Los resultados de este último estudio han sido lo suficientemente prometedores para que la FDA (la Aministración de Alimentos y Drogas) en los Estados Unidos haya comisionado más pruebas de Fase 3, que es el último paso antes de la posible aprobación del MDMA como un medicamento con prescripción.

Los estudios iniciales tuvieron pacientes que se sometieron a 12 semanas de psicoterapia junto con tres sesiones de 8 horas en las que tomaron MDMA. Después de tomar la droga, se acostaron en un futón rodeados de velas y flores, mientras música relajante sonaba en el fondo para contrarrestar los efectos eufóricos de la sustancia.

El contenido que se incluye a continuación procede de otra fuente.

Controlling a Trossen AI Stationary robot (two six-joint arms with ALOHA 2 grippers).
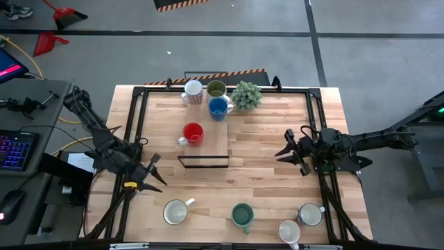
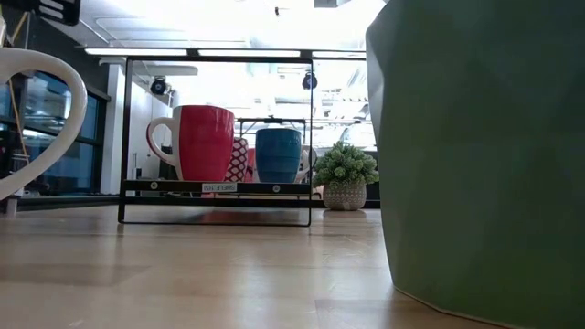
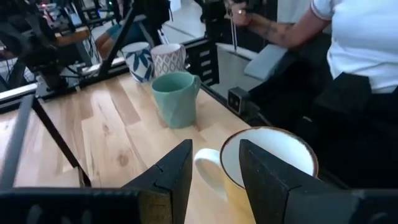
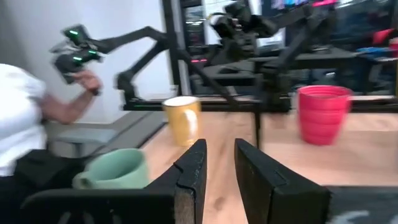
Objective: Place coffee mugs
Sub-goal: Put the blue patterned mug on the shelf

Esta combinación de sesiones podría ayudar a pacientes con Síndrome de Estrés Post-Traumático que no han conseguido mejorías con métodos actuales. Otros investigadores concluyeron las primeras pruebas de tratamiento con MDMA en Canadá hace algunos días y encontraron que el fármaco tenía un impacto significativo en los seis pacientes del estudio, tal como explica la Dra. Ingrid Pacey, líder del estudio:

“Lo más importante fue que hubo un nivel elevado de confianza. Fueron realmente capaces de hablar sobre sucesos doloroso del pasado de los que nunca fueron capaces de hablar antes en su vida… estaban tan asustados que lo bloqueaban. Con la MDMA, estaban angustiados y llorando, pero podían hablar de ello y llegaban a entenderlo de una manera que no podían antes. El trauma se convirtió en una parte más manejable de su historia y los pacientes podían seguir adelante con sus vidas.”

Claro está, hay miembros de la comunidad médica preocupados de que la aprobación del tratamiento haría que algunos usuarios adquieran el medicamento de manera ilegal y se automediquen, como muchos lo han hecho con opioides. Pero los investigadores de la Fase 3 son lo suficientemente optimistas como para solicitar que la terapia sea declarada como un avance médico irrefutable; así que de aprobarse, el medicamento podría estar disponible en el año 2021.